• [TASK BRIEF] Scan the data. Collect each line that contains the word "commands".

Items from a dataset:

..........

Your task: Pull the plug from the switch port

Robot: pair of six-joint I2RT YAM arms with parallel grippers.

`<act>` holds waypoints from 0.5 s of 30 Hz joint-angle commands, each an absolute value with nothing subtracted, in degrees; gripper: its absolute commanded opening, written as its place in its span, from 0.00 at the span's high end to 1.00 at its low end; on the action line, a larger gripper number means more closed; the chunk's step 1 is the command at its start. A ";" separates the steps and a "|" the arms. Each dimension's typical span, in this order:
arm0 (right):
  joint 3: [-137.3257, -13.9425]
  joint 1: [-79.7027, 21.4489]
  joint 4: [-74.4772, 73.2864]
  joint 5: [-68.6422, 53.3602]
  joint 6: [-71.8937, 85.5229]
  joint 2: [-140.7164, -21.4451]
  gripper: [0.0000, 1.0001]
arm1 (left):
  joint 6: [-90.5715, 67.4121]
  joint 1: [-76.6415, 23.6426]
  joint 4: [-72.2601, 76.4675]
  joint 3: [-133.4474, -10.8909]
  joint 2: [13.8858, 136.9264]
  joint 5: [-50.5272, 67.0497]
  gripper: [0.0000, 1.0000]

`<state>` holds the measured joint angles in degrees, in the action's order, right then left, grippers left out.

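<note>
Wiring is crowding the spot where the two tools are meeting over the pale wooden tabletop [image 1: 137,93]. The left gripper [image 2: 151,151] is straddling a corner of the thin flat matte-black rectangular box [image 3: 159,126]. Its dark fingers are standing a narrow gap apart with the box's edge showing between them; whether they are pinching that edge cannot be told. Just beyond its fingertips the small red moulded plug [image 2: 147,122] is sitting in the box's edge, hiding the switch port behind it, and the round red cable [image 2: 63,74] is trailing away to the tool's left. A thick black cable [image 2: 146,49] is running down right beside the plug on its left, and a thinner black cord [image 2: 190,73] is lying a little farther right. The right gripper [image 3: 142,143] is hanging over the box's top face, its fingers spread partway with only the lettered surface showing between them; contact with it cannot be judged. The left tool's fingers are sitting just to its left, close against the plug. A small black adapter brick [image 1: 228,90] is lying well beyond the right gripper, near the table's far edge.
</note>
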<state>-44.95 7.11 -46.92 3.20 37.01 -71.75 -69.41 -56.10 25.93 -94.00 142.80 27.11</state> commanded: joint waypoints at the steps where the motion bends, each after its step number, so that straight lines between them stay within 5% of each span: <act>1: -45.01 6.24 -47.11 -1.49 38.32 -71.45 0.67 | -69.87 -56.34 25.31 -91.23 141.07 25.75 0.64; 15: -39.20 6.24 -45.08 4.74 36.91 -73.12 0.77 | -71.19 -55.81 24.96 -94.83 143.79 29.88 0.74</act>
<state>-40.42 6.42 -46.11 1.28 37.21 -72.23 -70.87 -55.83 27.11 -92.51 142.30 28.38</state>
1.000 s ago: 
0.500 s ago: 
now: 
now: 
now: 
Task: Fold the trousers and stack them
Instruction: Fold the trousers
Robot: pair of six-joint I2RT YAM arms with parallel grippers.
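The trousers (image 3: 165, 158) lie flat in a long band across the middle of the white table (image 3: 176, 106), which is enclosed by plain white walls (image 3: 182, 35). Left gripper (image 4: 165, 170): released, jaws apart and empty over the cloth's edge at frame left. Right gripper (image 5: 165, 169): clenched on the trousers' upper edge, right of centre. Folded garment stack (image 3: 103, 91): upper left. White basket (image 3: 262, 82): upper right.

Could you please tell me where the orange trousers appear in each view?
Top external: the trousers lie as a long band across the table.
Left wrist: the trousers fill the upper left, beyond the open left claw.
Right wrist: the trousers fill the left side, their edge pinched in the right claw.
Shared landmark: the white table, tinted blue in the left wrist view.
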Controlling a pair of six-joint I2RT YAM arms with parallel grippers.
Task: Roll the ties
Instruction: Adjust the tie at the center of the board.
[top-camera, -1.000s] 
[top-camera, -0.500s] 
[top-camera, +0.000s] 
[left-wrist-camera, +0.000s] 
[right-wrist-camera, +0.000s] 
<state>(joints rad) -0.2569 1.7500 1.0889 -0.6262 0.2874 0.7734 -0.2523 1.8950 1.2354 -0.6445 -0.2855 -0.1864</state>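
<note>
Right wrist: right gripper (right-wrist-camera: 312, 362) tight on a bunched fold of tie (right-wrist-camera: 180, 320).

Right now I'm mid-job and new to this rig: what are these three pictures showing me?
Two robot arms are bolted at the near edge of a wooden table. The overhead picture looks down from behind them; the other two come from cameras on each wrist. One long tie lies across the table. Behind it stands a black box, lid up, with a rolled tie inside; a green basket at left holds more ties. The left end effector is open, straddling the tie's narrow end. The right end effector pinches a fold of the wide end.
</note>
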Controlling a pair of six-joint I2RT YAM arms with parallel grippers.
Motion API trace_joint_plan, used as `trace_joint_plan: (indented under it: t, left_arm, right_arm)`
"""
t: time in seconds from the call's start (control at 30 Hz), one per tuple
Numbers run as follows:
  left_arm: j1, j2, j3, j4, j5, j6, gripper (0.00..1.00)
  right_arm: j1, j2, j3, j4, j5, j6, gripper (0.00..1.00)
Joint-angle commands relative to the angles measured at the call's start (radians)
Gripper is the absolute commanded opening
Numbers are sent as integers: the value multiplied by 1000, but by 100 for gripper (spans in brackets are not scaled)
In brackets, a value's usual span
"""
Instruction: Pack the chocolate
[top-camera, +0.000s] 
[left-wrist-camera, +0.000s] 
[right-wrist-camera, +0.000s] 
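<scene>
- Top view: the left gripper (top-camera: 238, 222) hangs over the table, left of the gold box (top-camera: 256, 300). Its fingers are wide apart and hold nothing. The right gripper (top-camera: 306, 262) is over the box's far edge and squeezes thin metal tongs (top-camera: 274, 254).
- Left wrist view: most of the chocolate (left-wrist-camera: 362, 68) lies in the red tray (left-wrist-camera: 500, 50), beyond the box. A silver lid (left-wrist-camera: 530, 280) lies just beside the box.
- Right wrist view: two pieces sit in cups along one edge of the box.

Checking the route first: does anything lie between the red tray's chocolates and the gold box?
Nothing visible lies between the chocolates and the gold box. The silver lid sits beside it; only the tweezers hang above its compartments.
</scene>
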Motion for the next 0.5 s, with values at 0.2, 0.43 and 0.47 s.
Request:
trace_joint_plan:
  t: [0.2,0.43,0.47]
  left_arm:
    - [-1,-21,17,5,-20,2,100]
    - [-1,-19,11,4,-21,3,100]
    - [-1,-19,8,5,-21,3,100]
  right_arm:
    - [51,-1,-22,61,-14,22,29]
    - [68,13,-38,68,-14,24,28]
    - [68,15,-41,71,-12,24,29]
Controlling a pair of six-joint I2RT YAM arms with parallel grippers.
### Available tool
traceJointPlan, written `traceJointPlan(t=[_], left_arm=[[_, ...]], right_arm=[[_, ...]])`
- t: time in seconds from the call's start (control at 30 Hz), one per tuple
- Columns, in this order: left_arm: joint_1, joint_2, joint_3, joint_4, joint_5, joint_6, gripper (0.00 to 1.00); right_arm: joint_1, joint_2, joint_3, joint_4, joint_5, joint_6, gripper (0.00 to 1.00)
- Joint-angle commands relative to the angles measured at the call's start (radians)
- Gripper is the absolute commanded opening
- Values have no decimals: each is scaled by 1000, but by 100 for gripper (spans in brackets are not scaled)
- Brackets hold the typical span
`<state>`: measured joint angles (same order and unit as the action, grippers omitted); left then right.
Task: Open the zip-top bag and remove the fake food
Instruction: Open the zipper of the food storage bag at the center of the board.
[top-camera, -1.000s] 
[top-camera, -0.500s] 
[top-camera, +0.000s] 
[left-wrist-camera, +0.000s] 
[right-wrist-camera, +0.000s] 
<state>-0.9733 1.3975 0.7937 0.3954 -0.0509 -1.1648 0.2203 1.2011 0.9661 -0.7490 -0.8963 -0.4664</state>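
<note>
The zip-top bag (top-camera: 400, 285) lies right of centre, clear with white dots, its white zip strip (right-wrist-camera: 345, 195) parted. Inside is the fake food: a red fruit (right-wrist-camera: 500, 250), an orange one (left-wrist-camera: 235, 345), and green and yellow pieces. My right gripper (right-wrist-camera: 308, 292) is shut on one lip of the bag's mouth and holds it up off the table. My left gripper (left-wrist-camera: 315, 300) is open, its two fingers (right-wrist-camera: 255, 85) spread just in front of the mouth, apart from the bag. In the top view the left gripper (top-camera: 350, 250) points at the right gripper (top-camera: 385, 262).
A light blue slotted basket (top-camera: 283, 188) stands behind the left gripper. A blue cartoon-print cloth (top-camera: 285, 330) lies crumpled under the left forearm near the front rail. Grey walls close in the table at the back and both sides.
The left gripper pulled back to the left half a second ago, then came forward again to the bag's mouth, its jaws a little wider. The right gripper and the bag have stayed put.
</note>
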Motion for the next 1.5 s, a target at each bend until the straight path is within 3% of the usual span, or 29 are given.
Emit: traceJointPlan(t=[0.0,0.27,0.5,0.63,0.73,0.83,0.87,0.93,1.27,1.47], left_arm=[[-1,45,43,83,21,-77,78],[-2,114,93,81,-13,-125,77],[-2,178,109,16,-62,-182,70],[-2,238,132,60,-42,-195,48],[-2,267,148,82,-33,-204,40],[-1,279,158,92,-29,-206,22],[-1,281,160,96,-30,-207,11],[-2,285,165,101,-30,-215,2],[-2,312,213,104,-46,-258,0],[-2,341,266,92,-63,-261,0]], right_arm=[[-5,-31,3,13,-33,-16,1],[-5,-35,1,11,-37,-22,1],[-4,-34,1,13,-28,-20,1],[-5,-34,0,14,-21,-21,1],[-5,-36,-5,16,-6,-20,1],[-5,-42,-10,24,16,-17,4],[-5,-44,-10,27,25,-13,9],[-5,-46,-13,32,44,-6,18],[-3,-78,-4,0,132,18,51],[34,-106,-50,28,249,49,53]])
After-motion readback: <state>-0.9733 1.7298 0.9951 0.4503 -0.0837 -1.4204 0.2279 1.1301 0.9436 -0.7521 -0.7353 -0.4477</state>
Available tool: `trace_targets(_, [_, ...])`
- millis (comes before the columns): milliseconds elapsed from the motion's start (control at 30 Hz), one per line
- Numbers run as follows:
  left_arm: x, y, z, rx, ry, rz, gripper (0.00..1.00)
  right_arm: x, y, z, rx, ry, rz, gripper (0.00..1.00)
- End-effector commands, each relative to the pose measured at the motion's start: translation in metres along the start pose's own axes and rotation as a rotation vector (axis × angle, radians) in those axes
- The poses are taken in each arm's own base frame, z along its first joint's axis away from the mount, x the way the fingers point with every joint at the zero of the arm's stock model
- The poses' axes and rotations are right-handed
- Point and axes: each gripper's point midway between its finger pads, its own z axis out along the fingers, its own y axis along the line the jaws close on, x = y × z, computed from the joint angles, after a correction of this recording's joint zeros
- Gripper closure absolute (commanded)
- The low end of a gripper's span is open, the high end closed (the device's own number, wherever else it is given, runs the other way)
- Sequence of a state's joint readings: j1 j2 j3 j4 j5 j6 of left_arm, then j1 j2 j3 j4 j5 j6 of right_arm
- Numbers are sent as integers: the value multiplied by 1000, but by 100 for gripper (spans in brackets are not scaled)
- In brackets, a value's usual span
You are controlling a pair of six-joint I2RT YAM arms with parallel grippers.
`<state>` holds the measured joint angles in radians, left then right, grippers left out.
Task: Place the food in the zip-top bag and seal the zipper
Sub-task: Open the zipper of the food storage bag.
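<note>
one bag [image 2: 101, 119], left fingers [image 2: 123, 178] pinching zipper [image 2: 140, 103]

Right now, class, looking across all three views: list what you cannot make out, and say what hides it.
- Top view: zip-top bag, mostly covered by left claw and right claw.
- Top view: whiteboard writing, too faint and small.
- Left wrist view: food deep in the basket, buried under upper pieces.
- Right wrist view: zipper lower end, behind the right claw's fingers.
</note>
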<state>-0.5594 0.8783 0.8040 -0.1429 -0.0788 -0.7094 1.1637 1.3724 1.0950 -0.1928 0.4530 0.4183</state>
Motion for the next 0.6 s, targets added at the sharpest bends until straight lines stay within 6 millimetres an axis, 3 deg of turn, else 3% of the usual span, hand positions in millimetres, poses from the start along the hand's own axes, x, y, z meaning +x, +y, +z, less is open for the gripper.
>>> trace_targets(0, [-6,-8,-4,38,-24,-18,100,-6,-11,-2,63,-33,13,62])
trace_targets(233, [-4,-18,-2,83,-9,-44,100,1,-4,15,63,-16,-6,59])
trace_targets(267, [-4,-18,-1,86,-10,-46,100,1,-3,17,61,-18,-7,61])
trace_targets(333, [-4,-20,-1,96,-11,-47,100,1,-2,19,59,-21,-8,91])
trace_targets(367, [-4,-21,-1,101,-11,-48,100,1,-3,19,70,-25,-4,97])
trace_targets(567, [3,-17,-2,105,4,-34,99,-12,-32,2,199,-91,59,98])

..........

• [ANSWER FOR THE TASK]
`<act>` holds waypoints from 0.5 s of 30 Hz joint-angle commands, each an absolute value with nothing subtracted, in degrees; gripper: its absolute commanded opening, written as its place in its span, from 0.00 at the span's high end to 1.00 at its low end; on the action line, a larger gripper number means more closed; the chunk's step 1 is the command at its start. A ";" separates the steps and a "|" the arms. Each dimension's typical span, in this order:
Joint-angle commands relative to the angles measured at the call's start (radians)
- Joint-angle commands relative to the angles measured at the call's start (radians)
- End-effector commands, each relative to the pose measured at the motion's start: translation in metres along the start pose's own axes and rotation as a rotation vector (axis × angle, radians) in those axes

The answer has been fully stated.